Questa economia si è comportata spesso come un settore di nicchia, che fatica a trovare i propri spazi. Penso che oggi debba presentarsi con aspirazioni maggioritarie, mettere “in rete” le esperienze, inventare nuove forme di produzione e distribuzione solidali.

Per concludere vorrei dire che il nuovo, se è rivelatore di una trasformazione e non una disperata reazione alla crisi, deve includere oggi i rifugiati. Si tratta di predisporre una politica che liberi quelli che saranno milioni di nuovi cittadini europei da forme schiavistiche di sfruttamento – in Italia gestite da mafie e caporalati – e di inserirli sempre più in settori come agricoltura, edilizia, energie rinnovabili, riassetto del territorio, assistenza delle persone in difficoltà. In altre parole, elementi centrali della trasformazione dovrano essere la rule of law, la legalità, il rispetto dei diritti sociali e civili. Tutelando diritti e legalità, penso che si darà un primo contributo alla democrazia inclusiva che ci si prefigge come obiettivo.
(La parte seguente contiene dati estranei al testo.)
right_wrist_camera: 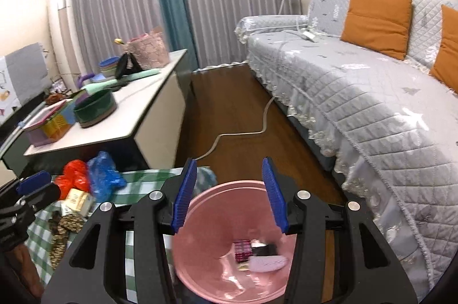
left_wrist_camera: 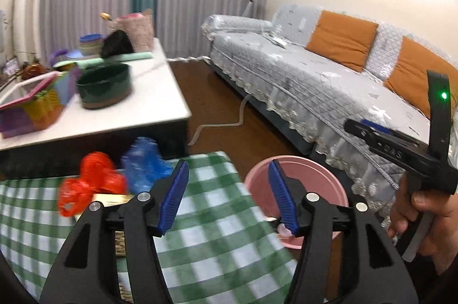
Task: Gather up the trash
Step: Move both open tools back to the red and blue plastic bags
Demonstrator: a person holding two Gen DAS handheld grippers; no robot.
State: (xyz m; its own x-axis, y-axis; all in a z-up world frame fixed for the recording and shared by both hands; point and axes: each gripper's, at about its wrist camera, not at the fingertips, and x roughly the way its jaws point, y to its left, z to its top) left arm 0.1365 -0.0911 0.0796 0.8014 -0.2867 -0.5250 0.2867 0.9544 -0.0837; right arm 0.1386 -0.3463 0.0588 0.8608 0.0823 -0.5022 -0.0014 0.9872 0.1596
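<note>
Two sets of blue-padded jaws stand open, with nothing between the pads of either. The right gripper (right_wrist_camera: 229, 195) hangs above a pink bin (right_wrist_camera: 200, 261) that holds a few small scraps of trash (right_wrist_camera: 254, 254) (a dark red packet and a pale wrapper among them). The left gripper (left_wrist_camera: 229, 196) hovers over a green checked cloth (left_wrist_camera: 217, 232), with the bin just beside the cloth's right edge. On the cloth, to the left of both grippers, lie more trash pieces: a red plastic bag (left_wrist_camera: 91, 180), a blue plastic bag (left_wrist_camera: 143, 163) touching it, and a small cardboard box (right_wrist_camera: 77, 199) near them. Behind the cloth stands a white desk (left_wrist_camera: 160, 103) carrying a dark green bowl (left_wrist_camera: 104, 86). A grey-covered sofa (right_wrist_camera: 357, 92) with orange cushions runs along the right.
</note>
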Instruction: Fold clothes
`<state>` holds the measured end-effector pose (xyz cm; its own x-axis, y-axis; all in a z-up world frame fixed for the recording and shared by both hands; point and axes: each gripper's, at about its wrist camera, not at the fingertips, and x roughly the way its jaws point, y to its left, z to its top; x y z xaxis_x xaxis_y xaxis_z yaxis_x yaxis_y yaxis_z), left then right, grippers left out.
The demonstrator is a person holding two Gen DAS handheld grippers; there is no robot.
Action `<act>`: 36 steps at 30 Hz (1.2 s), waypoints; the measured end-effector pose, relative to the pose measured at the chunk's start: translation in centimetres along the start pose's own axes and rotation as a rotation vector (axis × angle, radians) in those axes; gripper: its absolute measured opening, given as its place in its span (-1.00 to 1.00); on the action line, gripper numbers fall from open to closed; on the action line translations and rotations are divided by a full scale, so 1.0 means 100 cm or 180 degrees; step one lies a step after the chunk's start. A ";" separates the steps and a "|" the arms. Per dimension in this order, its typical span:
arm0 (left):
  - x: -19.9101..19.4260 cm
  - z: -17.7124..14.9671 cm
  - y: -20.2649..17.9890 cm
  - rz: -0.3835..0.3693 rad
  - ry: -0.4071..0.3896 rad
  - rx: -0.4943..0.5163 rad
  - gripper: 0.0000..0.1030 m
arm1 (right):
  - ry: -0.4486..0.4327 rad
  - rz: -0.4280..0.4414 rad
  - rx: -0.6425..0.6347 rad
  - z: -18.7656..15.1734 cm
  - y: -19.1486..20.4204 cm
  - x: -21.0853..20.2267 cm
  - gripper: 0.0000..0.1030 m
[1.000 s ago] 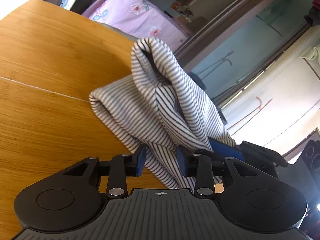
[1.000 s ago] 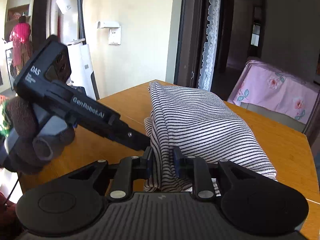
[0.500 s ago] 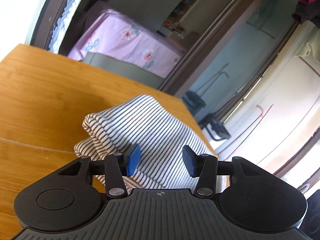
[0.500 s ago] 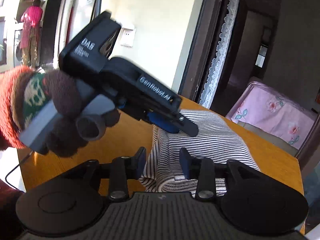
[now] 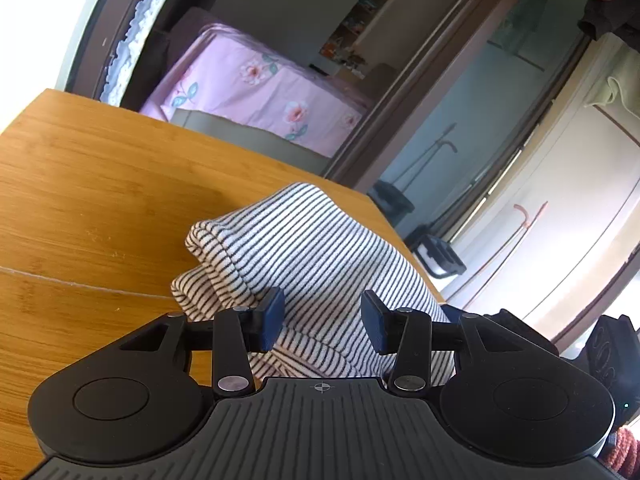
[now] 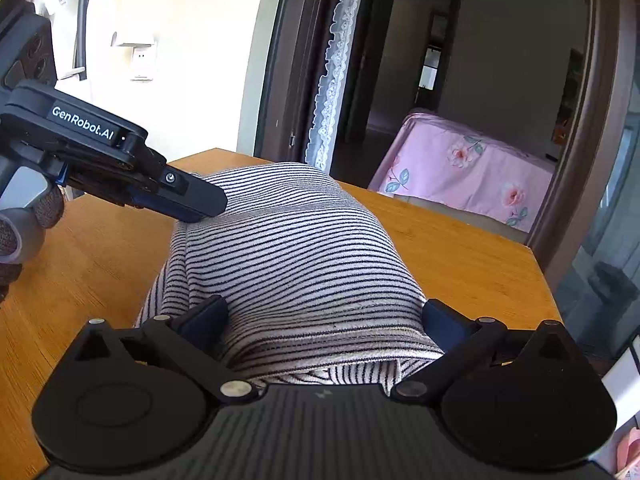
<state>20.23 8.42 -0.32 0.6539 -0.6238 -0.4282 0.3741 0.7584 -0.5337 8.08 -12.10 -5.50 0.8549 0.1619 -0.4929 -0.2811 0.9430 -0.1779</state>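
A folded striped garment [image 6: 296, 248] lies in a rounded bundle on the wooden tabletop [image 6: 460, 248], near the corner closest to the doorway. The right gripper [image 6: 324, 320] is low at the near end of the bundle, its jaws opening and already spread wide, with the cloth lying between them; the blue pads sit at either side of the fold, and no pinch shows. From this view the left gripper [image 6: 208, 202] reaches in from the left, held by a gloved hand [image 6: 24, 228], with its tip resting at the far upper edge of the garment. In the left wrist view the left gripper [image 5: 322, 326] has its pads a little apart above the striped cloth [image 5: 304, 248], gripping nothing. The layered edge of the fold shows at the left side of the bundle. Beyond the tabletop stands a bed with a pink flowered cover [image 5: 256, 88].
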 end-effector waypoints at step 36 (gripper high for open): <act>0.016 -0.003 0.006 0.0235 -0.0090 0.0129 0.29 | -0.0025 0.0267 0.0101 -0.011 -0.005 -0.005 1.00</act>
<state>21.35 7.84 -1.57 0.6986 -0.5609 -0.4442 0.3502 0.8095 -0.4713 7.30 -12.99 -6.13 0.8324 0.2427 -0.4982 -0.3379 0.9348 -0.1091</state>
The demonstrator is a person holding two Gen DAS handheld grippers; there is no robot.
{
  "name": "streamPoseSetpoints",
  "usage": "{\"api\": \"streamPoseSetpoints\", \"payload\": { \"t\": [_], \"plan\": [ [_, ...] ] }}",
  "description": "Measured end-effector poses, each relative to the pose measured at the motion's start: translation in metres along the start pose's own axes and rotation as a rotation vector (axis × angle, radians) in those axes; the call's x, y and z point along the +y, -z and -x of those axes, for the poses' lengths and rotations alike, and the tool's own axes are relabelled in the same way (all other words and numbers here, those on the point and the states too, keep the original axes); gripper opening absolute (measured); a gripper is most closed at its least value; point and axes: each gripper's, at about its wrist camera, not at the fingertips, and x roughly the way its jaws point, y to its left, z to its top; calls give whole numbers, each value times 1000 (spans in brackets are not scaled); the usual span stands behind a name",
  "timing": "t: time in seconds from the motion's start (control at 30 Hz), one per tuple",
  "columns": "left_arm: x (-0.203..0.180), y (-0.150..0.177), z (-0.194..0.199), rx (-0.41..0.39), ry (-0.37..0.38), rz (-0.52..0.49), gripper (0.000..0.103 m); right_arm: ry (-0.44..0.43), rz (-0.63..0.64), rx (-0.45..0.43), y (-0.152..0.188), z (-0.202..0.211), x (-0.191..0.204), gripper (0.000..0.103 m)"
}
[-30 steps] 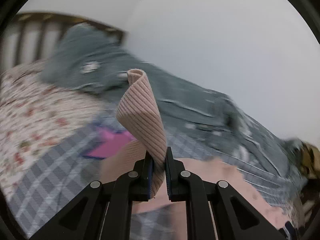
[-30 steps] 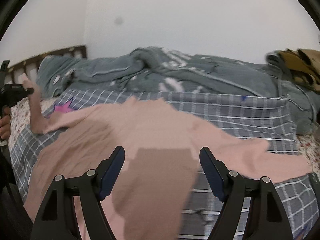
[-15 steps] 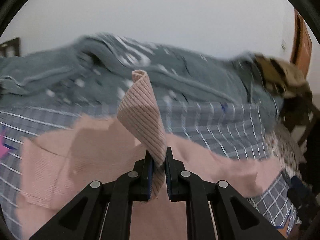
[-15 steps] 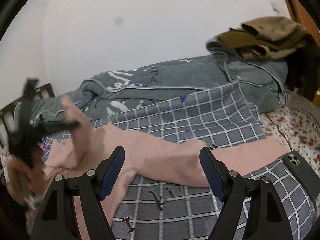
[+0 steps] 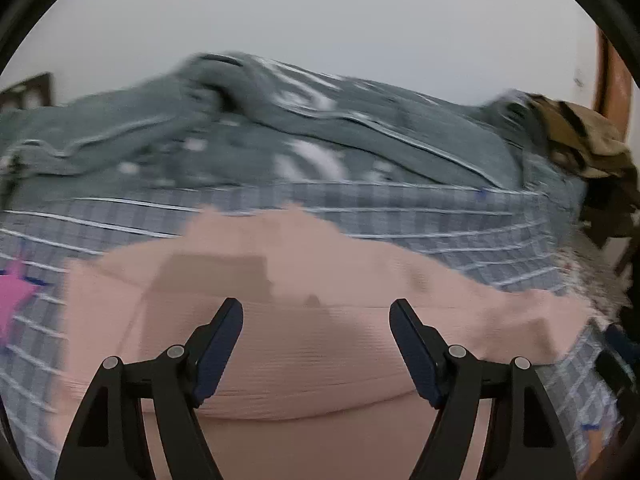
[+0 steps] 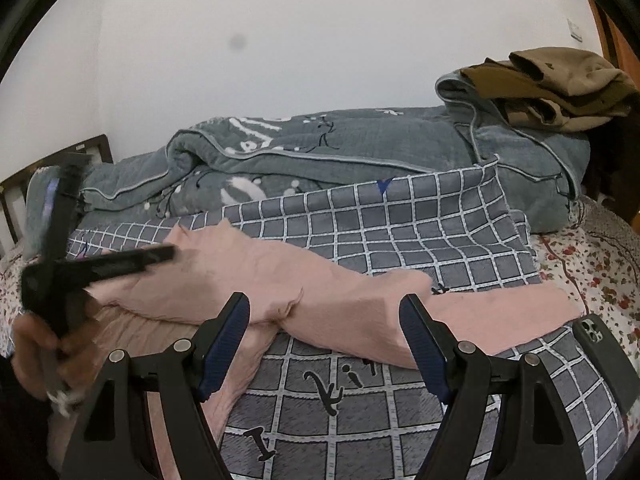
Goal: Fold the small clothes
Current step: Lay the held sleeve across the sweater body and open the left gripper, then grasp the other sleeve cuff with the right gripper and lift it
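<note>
A pink ribbed garment point(image 5: 320, 280) lies spread on the grey checked blanket point(image 5: 400, 216), one sleeve folded across its body point(image 6: 248, 276). My left gripper point(image 5: 316, 320) hovers just above the garment. Its jaws are opening and wide apart, with nothing between them; the cloth lies below. In the right wrist view the left gripper point(image 6: 124, 205) shows blurred at the left, held by a person's hand point(image 6: 36, 352). My right gripper point(image 6: 324, 316) is open over the garment's near edge, holding nothing. The other sleeve point(image 6: 500, 312) stretches out to the right.
A crumpled grey quilt point(image 6: 320, 148) runs along the wall, with brown clothes point(image 6: 560, 80) piled at its right end. A dark phone point(image 6: 600, 356) lies on the blanket at the right. A floral sheet point(image 6: 600, 264) shows beyond it, and a dark headboard point(image 6: 24, 184) at the left.
The left gripper carried the pink ribbed sleeve end to the right over the garment, then let go and opened. The right gripper stayed open and its view swung right.
</note>
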Motion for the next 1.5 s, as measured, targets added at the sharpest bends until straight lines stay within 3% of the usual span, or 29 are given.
{"api": "streamPoseSetpoints", "payload": {
  "t": [0.13, 0.3, 0.43, 0.47, 0.5, 0.53, 0.6, 0.67, 0.7, 0.83, 1.03, 1.07, 1.17, 1.27, 1.5],
  "plan": [
    [72, 8, 15, -2, -136, 42, 74, 2, -15, 15, 3, -4, 1, 76],
    [165, 19, 4, 82, -232, 180, 72, 15, -42, 46, 7, -16, 2, 76],
    [196, 29, -18, 135, -107, 270, 60, 34, -17, 70, 11, -28, 9, 76],
    [199, 30, -25, 148, -67, 287, 49, 39, -5, 78, 13, -31, 12, 76],
    [199, 31, -29, 148, -38, 291, 29, 41, 5, 87, 15, -34, 14, 76],
    [201, 30, -31, 139, -13, 297, 19, 42, 14, 98, 16, -37, 16, 76],
    [198, 29, -22, 73, 8, 311, 14, 44, 33, 111, 18, -43, 19, 76],
    [199, 27, -11, -3, -31, 309, 13, 51, 45, 125, 21, -47, 20, 76],
    [198, 28, -13, -2, -45, 301, 14, 56, 42, 132, 22, -48, 19, 76],
    [194, 31, -31, 85, -95, 266, 16, 84, 0, 133, 20, -45, 6, 76],
    [192, 32, -36, 108, -115, 250, 28, 199, -8, 122, 3, -16, -32, 76],
    [189, 32, -37, 110, -125, 234, 31, 231, -18, 130, 1, -11, -43, 74],
    [185, 32, -39, 119, -123, 204, 42, 272, -49, 182, 5, -7, -79, 41],
    [186, 33, -36, 116, -121, 203, 48, 293, -117, 239, 19, -11, -122, 39],
    [188, 33, -37, 117, -106, 208, 52, 213, -341, 271, 41, -35, -188, 40]
  ]
}}
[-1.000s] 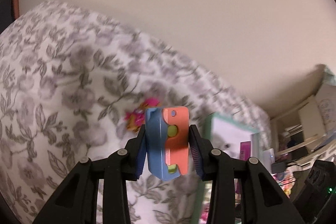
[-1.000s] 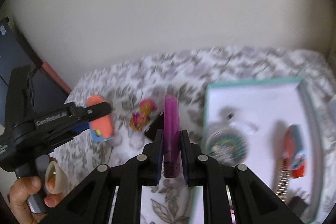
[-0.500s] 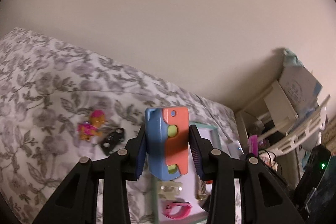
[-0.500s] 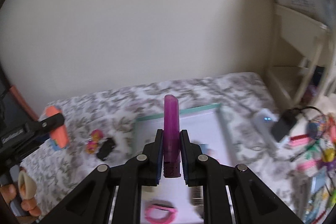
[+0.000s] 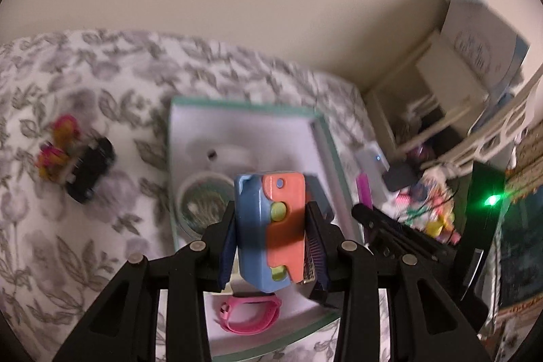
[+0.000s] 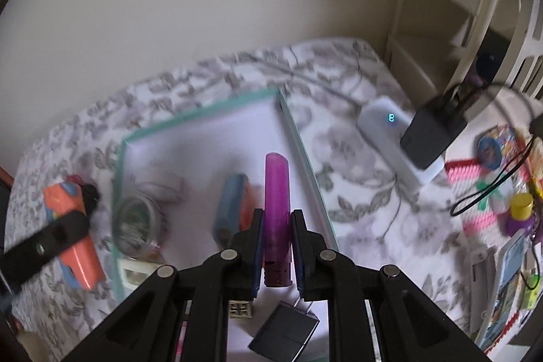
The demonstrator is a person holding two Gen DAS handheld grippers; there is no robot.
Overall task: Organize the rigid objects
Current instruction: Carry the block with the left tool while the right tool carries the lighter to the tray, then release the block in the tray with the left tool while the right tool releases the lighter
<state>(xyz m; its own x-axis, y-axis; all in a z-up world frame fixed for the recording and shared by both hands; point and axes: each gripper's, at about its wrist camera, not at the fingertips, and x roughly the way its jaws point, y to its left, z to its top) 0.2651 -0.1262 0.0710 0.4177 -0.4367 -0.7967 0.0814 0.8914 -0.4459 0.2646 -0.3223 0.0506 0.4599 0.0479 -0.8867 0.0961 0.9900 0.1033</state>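
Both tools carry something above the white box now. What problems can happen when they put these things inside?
1. The box already holds a round jar, a blue and orange toy and a black plug; a dropped item could land on them.
2. The left tool with its blue and orange block and the right tool with its purple stick are close together; they may collide.
3. The views are blurred, so placement may be imprecise.

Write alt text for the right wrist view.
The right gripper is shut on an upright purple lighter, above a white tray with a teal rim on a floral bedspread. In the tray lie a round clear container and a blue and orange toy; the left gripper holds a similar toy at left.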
[1] Come documenta il Ciriec International (l’istituto che analizza e classifica il settore) il 6,5 per cento dell’occupazione nei paesi dell’Unione europea (che sale al 40 per cento se si considera il solo settore privato), pari a 14 milioni di lavoratori e al 10 per cento delle imprese, è attribuibile all’economia sociale e solidale, volontari esclusi. Otto nazioni hanno già legiferato in materia (Gran Bretagna, Belgio, Francia, Spagna, Portogallo, Grecia, Romania, Lussemburgo), così come alcune regioni come la Catalogna e, in Italia, in attesa che il Senato sblocchi la legge delega per la riforma del Terzo settore, l’Emilia Romagna, il Trentino, la Puglia e il Lazio.